Txtar Test Systems in Practice: Data, Scenarios, and Embedded Walkers

I use txtar as a practical test and fixture format across multiple repositories. This post is my reference for how I expect agents (and future me) to structure and evolve txtar-based systems.

Repositories discussed:

arran4/golang-rcs (testdata/txtar)
arran4/golang-diff (pkg/diff/testdata)
arran4/editorconfig-guesser (testdata)
Related pattern: arran4/goa4web templates (core/templates)

The core theme is that there is a range of sophistication:

Simple input/output data pairs
Case metadata + descriptions
Full scenario definitions with options and assertions

Why txtar

txtar is great when you want fixtures that are:

Human-readable in reviews
Easy to compose from multiple files
Stable enough for golden-style assertions
Friendly to tooling and directory walking

In practice, this means tests can start tiny and grow naturally without changing fixture format.

Pattern 1: simple pairs (minimum viable structure)

At the low end, a txtar can just model pairs:

one file for input
one file for expected output

Example shape:

-- input.txt --
line 1
line 2
-- expected.txt --
line 1
line 2 (normalized)

This is ideal for parser normalization, text transforms, or diff behaviour where you only need deterministic before/after checks.

When to choose this

Algorithm is pure and deterministic
No runtime options are required
You want quick fixture authoring speed

Pattern 2: descriptive cases (metadata + intent)

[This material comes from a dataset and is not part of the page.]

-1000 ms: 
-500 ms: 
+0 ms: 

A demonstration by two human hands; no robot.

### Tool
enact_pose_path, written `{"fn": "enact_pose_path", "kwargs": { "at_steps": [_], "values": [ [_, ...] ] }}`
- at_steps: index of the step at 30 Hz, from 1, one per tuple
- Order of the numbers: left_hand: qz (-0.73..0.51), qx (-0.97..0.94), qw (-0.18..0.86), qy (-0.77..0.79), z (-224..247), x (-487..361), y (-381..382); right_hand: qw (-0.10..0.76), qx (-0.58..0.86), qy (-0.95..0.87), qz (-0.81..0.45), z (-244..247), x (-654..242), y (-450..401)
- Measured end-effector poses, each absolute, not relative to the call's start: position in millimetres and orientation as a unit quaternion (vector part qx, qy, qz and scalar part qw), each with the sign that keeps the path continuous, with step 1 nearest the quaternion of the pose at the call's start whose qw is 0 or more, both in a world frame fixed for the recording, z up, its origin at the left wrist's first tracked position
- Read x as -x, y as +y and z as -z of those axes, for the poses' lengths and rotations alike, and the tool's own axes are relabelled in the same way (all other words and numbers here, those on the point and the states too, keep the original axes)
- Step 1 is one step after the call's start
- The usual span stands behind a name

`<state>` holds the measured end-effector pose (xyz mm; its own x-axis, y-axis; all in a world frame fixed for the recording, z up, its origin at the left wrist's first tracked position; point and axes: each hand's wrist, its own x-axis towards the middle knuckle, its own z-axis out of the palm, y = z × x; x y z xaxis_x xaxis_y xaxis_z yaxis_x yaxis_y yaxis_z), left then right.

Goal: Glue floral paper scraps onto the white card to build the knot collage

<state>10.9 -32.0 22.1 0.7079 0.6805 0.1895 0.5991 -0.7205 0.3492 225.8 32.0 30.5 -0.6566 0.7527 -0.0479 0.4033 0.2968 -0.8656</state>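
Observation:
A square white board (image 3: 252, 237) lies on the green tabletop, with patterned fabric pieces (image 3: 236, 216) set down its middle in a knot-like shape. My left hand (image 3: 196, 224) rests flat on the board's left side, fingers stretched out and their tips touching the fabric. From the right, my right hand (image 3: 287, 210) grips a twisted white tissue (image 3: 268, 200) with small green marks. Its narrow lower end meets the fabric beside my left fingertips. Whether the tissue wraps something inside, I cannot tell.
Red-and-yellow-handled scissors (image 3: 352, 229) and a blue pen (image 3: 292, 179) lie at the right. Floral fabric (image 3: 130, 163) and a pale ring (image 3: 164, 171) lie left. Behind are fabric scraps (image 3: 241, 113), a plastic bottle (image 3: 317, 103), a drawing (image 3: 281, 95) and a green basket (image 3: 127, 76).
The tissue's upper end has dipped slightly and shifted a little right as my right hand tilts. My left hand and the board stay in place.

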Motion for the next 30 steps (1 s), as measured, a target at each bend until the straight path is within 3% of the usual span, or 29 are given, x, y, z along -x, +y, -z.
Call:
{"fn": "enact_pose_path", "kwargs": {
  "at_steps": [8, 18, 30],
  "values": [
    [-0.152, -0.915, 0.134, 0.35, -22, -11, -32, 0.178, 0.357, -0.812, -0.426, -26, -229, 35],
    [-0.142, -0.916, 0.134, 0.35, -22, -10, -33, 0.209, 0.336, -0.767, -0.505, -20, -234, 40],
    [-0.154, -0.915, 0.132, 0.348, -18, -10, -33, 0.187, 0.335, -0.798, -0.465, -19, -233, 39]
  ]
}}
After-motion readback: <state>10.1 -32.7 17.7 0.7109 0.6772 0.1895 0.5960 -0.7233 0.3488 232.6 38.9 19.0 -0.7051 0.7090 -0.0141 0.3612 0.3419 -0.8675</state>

The middle pattern keeps txtar file payloads but adds semantic context:

description.txt or top-level comments for intent
extra files for knobs (options.json, flags.txt, etc.)
explicit failure/success expectation

Example:

test: trim trailing spaces in mixed indentation

-- input.txt --
a  
\tb\t 
-- options.json --
{"trim_trailing": true, "normalize_tabs": false}
-- expected.txt --
a
\tb

This is useful for repositories where fixture meaning matters as much as fixture content, especially when agents generate or maintain these cases.

Pattern 3: full scenario tests (options + assertions matrix)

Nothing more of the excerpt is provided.